There is a reason why Chad is the base camp of “Operation Barkhane.” Chad has a long history of hosting French military operations in the continent. Starting from 1968, the association was renewed in 1986 against Muammar Qaddafi of Libya who was invading from the north. France’s history in Africa has followed a similar pattern. Some excuses are found to deploy forces on the ground to protect its economic interests and occupy strategic areas, from Djibouti to Ivory Coast.

Mali was one nation which had resisted France’s intervention from the days of its first president Modilbo Keita in 1961. The presidents who followed—Moussa Traore, Alpha Qumar Konare and Ambadou Toumany Toure—were similar in resolve. The trend was bucked when the present Mali government asked France to intervene following insurgency crisis in 2012.

The US of course is siding with the French in the mission and providing support through its drone operations from Niger’s capital. US defence secretary Leon Panetta has confirmed that US was providing intelligence to French troops in Mali. Canada, Belgium (!), Denmark and Germany have also publicly endorsed the French incursion and promised logistical support.

That France is risking lives of its own soldiers in a faraway African land should tell you something. The facts below would give you the exact reasons why Mali is so critically important for France:

GOLD:  Mali is Africa’s third largest gold producer. It has always been so. Once its emperor Kankou Moussa went on a pilgrimage to Mecca with more than 8 tonnes of gold in his caravan!

URANIUM:  Explorations are presently on on various sites of Mali and signs are extremely encouraging. Uranium potential in Falea alone is thought to be 5000 tonnes. Gao region is expected to yield 200 tonnes.

DIAMONDS:  In the Kayes region, 30 kimberlitic pipe have been discovered of which eight are laced with diamonds. Precious stones have been found in various regions.

IRON, ORE, BAUXITE AND MANGANESE: Mali is believed to have at least 2 million tones of potential irore ore reserves located in the areas of Djidian-Kenieba, Diamou and Bale.

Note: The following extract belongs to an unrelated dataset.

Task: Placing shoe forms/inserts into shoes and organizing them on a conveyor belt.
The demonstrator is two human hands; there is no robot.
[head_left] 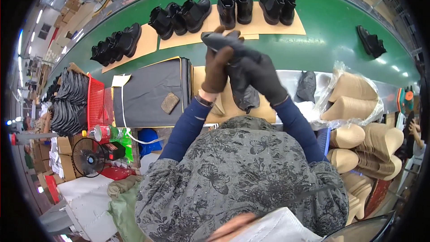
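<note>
Above the bench in front of me, both of my gloved hands are closed on a black shoe [210, 40], whose rounded grey-black end points to the far left. My left hand [218, 69], in a brown glove, grips it from the left with the thumb across it. From the right, my right hand [263, 74], in a dark glove, wraps round its other end. Much of the shoe is hidden by the fingers. Just below my hands, a black, shiny shoe-like piece [246, 99] lies over tan board [264, 112]; I cannot tell whether it joins the held shoe.
Black boots [226, 11] stand on tan sheets along the green conveyor [322, 47], with another shoe [371, 42] farther right. Left are a black sheet stack [150, 92], a brown block [170, 103], a red basket [96, 103] and a fan [88, 157]. Bagged tan insoles [351, 98] lie right.
</note>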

Bauxite reserves are said to be 1.2 million tones.

Large resources of copper, phosphate, lead, zin, lithium, lignite and rock salt are also confirmed in various regions of the country.

Mali’s petroleum potential has already been well documented since the 1970s.  Mali could also provide a strategic transport route for Sub-Saharan oil and gas exports through to the Western world and connecting the Taoudeni basin to European market through Algeria.

So there you have it. An official at the French ministry told media following French elecdtions in May 2012: “When the outgoing government passed over the (foreign affairs) files, Mali was on the top of the pile.”

Babacar Justin Ndjaye, an influential military analyst in West Africa has pointed out: “Mali was intentionally weakened to prepare the French military operation “Serval” which in turn has prepared the ground for “Operation Barkhane.”

Jeremy Keenan, author and professor at the School of Oriental and African Studies, University of London, detailed so in a December 2012 article, titled: “How Washinigton helped foster the Islamist uprising in Mali.” Writes Keenan: “the catastrophe now being played out in Mali is the inevitable outcome of the way in which the Global War on Terror (GWOT) has been inserted into the Sahara-Sahel by the US in concert with Alergian intelligence operatives since 2002.”

Imperialism and colonialism always thrive on capturing other nations’ land, labour and resources. What is being done to Greece, Portugal, Spain and Ireland through debt trap, is being repeated in Mali through bombs and bullets.